» Exercise aim
Set out the records below again exactly; skip the images.

» Records
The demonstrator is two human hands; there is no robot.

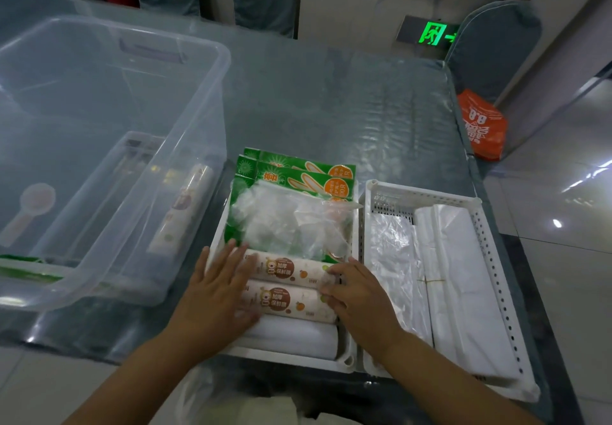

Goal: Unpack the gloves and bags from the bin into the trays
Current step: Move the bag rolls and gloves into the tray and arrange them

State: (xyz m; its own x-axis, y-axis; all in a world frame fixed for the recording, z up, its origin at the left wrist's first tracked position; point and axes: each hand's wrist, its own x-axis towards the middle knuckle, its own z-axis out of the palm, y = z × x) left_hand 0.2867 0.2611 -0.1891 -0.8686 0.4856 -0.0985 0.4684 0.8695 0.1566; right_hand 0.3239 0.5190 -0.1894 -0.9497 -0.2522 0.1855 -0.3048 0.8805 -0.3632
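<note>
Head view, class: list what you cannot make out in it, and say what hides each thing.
- Bin contents: a roll and green packs show only as blurs through the cloudy wall.
- Left tray: its floor is covered by glove packs and rolls.
- Roll ends: hidden under the left hand and right hand.
- Right tray: the count of folded bags is unclear; they overlap.

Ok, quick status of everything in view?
Left hand: flat on the rolls' left ends.
Right hand: fingers on the rolls' right ends.
Printed rolls: lying in left tray.
Right tray: holds folded bags.
Bin: open, one roll seems left inside.
</note>
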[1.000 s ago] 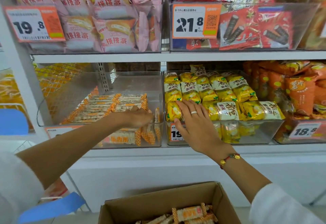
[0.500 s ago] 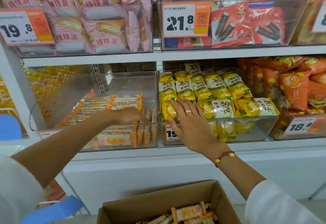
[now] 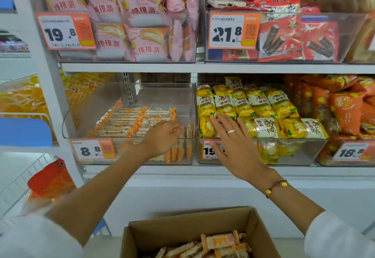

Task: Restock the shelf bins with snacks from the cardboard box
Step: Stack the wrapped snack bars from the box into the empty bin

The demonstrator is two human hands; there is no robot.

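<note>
Head view shows you the clear shelf bin (image 3: 129,115) partly filled with wrapped snack bars (image 3: 129,123), more waiting in the cardboard box (image 3: 142,235) below. Your left hand (image 3: 162,139) sits curled at the bin's front-right corner, whether pinching a bar I cannot tell; your right hand (image 3: 236,146) lies flat and spread on the neighbouring yellow packs (image 3: 253,105). These bars look light, crinkly-wrapped and likely brittle, so grip each mid-body, not by its twisted ends.

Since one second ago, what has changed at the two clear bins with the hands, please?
Very little changed. The left hand stays inside the clear bin at the orange-ended snack bars, its fingers curled at the upright bars near the front. The right hand stays flat, fingers spread, on the yellow packets. Nothing was visibly taken or let go. The cardboard box remains below.
</note>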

» Answer below
The demonstrator is two human hands; there is no robot.


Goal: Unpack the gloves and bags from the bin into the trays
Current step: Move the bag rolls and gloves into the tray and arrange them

State: (xyz m; its own x-axis, y-axis; all in a world frame fixed for the recording, z up, its origin at the left wrist's first tracked position; point and axes: each hand's wrist, its own x-axis towards the middle knuckle, its own z-axis out of the palm, y = z × x) left_hand 0.2867 0.2611 -0.1891 -0.8686 0.4856 -0.0985 0.4684 0.8695 0.1566; right_hand 0.3239 0.5190 -0.1894 -0.9497 -0.2522 0.1855 -0.3048 0.8805 -0.3632
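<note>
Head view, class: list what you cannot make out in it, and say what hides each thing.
- Bin contents: a roll and green packs show only as blurs through the cloudy wall.
- Left tray: its floor is covered by glove packs and rolls.
- Roll ends: hidden under the left hand and right hand.
- Right tray: the count of folded bags is unclear; they overlap.

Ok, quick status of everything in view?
Left hand: flat on the rolls' left ends.
Right hand: fingers on the rolls' right ends.
Printed rolls: lying in left tray.
Right tray: holds folded bags.
Bin: open, one roll seems left inside.
</note>
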[1.000 s ago] 
[0.500 s ago] 
[now] 

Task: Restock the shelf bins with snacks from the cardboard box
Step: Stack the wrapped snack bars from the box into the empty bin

The demonstrator is two human hands; there is no robot.

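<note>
Head view shows you the clear shelf bin (image 3: 129,115) partly filled with wrapped snack bars (image 3: 129,123), more waiting in the cardboard box (image 3: 142,235) below. Your left hand (image 3: 162,139) sits curled at the bin's front-right corner, whether pinching a bar I cannot tell; your right hand (image 3: 236,146) lies flat and spread on the neighbouring yellow packs (image 3: 253,105). These bars look light, crinkly-wrapped and likely brittle, so grip each mid-body, not by its twisted ends.

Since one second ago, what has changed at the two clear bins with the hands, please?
Very little changed. The left hand stays inside the clear bin at the orange-ended snack bars, its fingers curled at the upright bars near the front. The right hand stays flat, fingers spread, on the yellow packets. Nothing was visibly taken or let go. The cardboard box remains below.
</note>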

The output is finished and nothing more is needed.